Absolutely! This dish is not just a guilty pleasure on your plate; it’s packed with nutritious ingredients. The **spaghetti squash** is low in carbs and calories while offering fiber that keeps you feeling full. The **chicken breast** delivers lean protein, which is essential for muscle health. **Broccoli** adds a ton of vitamins—like vitamin C and K—along with minerals. As for **coconut cream**, it not only contributes healthy fats but also carries lauric acid, which can support your immune system.

However, a word of caution: nutritional yeast can trigger sensitivities in some, and for those with a coconut allergy, it’s essential to choose a safe alternative.
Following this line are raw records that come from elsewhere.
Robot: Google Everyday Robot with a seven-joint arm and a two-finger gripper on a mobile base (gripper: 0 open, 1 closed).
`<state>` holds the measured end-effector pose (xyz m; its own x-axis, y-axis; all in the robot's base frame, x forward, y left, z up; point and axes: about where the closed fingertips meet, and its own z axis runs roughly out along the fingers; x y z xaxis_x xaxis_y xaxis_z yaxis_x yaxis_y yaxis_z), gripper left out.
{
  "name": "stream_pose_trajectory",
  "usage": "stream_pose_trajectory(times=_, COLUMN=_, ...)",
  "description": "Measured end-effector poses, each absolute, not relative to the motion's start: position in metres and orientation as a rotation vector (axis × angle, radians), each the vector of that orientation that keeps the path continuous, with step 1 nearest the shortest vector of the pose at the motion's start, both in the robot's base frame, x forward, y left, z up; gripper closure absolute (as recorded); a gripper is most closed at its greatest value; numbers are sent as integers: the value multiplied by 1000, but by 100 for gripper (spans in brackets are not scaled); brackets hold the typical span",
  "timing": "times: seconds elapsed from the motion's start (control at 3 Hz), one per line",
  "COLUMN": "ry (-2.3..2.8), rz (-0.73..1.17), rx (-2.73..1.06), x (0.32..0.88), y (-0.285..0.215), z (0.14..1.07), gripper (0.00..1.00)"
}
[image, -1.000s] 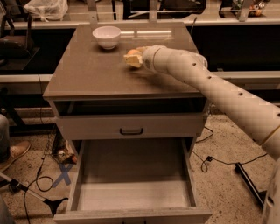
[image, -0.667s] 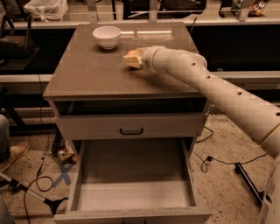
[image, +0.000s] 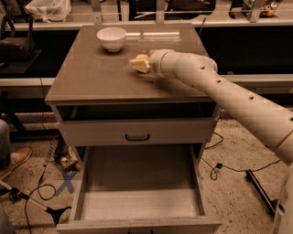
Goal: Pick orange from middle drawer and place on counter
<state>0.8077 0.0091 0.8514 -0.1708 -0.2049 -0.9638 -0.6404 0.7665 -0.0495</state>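
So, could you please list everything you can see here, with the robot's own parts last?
counter: one, grey-brown, top of the cabinet.
bowl: one, white, back left of the counter.
orange: one, orange, at the claw's tip over the counter, mostly hidden.
open drawer: one, grey, pulled out low on the cabinet.
closed drawer: one, grey with a black handle, just above the open one.
cables: several, black, on the floor either side.
bag: one, white, behind the cabinet at left.
shoe: one, brown, floor at far left.
arm: one, cream, reaching in from the right.
claw: one, pale yellow, over the counter, right of the bowl.
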Motion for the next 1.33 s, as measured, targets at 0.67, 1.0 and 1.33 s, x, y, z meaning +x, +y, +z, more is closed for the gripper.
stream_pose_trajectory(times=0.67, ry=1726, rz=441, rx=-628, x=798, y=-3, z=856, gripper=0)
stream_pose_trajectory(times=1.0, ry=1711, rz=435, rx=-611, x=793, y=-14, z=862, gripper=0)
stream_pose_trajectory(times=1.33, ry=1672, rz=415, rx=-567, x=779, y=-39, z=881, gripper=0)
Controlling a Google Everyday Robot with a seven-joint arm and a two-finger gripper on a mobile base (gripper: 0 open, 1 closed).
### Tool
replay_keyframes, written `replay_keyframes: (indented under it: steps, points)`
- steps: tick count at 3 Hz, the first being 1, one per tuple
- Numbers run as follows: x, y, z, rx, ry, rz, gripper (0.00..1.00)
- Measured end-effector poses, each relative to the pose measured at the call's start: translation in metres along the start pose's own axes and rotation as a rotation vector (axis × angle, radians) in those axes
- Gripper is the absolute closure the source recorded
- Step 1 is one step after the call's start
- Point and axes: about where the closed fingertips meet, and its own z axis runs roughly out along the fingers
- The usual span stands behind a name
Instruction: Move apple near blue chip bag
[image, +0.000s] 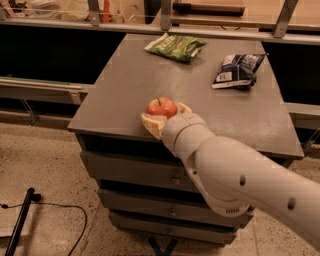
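The red-orange apple (161, 107) with a short dark stem sits between the pale fingers of my gripper (162, 116) near the front edge of the grey cabinet top (150, 75). The gripper is shut on the apple, with one finger (150, 124) on its left and the other on its right. The white arm reaches in from the lower right. The dark navy-blue chip bag (237, 70) with a white label patch lies at the far right of the top, well away from the apple.
A green chip bag (176, 47) lies at the back middle of the top. The cabinet has several drawers (130, 167) below. A rail and shelving run behind. A black cable and pole (22, 220) lie on the speckled floor at left.
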Motion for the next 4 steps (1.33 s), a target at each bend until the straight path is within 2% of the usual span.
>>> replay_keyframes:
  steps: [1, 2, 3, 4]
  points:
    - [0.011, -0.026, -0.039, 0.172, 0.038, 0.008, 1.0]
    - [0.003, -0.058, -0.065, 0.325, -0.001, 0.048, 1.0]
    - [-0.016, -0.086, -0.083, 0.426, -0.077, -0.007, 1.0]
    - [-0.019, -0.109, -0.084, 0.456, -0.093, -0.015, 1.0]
This dish is generally low in carbohydrates, so if you’re watching your carb intake, just be mindful of portion sizes!

Ingredients

– 2 medium spaghetti squash
– 2 tbsp olive oil
– 1 lb chicken breast, diced
– 2 cups broccoli florets
– 1 cup coconut cream (or full-fat coconut milk)
– 1/4 cup nutritional yeast
– 2 cloves garlic, minced
– 1 tsp onion powder
– 1 tsp garlic powder
– Salt and pepper, to taste
– Fresh parsley, chopped (for garnish)

*Serves: 4*

How to Make Paleo Chicken Alfredo Pasta?

1. Preheat your oven to 400°F (200°C). Cut the **spaghetti squash** in half lengthwise and scoop out the seeds. Drizzle with **olive oil** and season with **salt and pepper**. Place cut side down on a baking sheet and roast for about 30-40 minutes, or until tender.
2. In a large skillet, heat 2 tablespoons of **olive oil** over medium heat. Add the diced **chicken breast** and cook for about 5-7 minutes until it’s cooked through and no longer pink. Season with **salt and pepper**.
3. Add the minced **garlic** and cook for an additional minute until fragrant. Stir in the **broccoli** florets and cook until they are bright green and tender, about 3-4 minutes.
4. Once the **spaghetti squash** is ready, remove it from the oven and let it cool slightly. Use a fork to scrape the insides into spaghetti-like strands.
5. In the skillet with the **chicken** and **broccoli**, pour in the **coconut cream** and stir in the **nutritional yeast**, **onion powder**, **garlic powder**, and season with **salt and pepper** to taste. Let the mixture simmer for a few minutes until slightly thickened.
6. Add the **spaghetti squash** strands to the skillet, tossing well to combine all ingredients and heat through.
7. Serve warm, garnished with fresh **parsley** if desired. Enjoy your Paleo Chicken Alfredo Pasta!

Tips for a Perfect Dinner

Want to take this dish up a notch? Consider adding other veggies like bell peppers or spinach for an even greater nutritional punch! If you’re looking to add a bit more protein, grilled shrimp or even sautéed mushrooms would be fantastic. This dish is also a great candidate for meal prepping—just store the components separately and toss them together when you’re ready to eat.

I just can’t get enough of this dish, and I hope you will love it as much as I do! Give it a try, and let me know how it turns out. Feel free to share your variations or any fun stories that come up while you cook—I love a good kitchen tale! Happy cooking!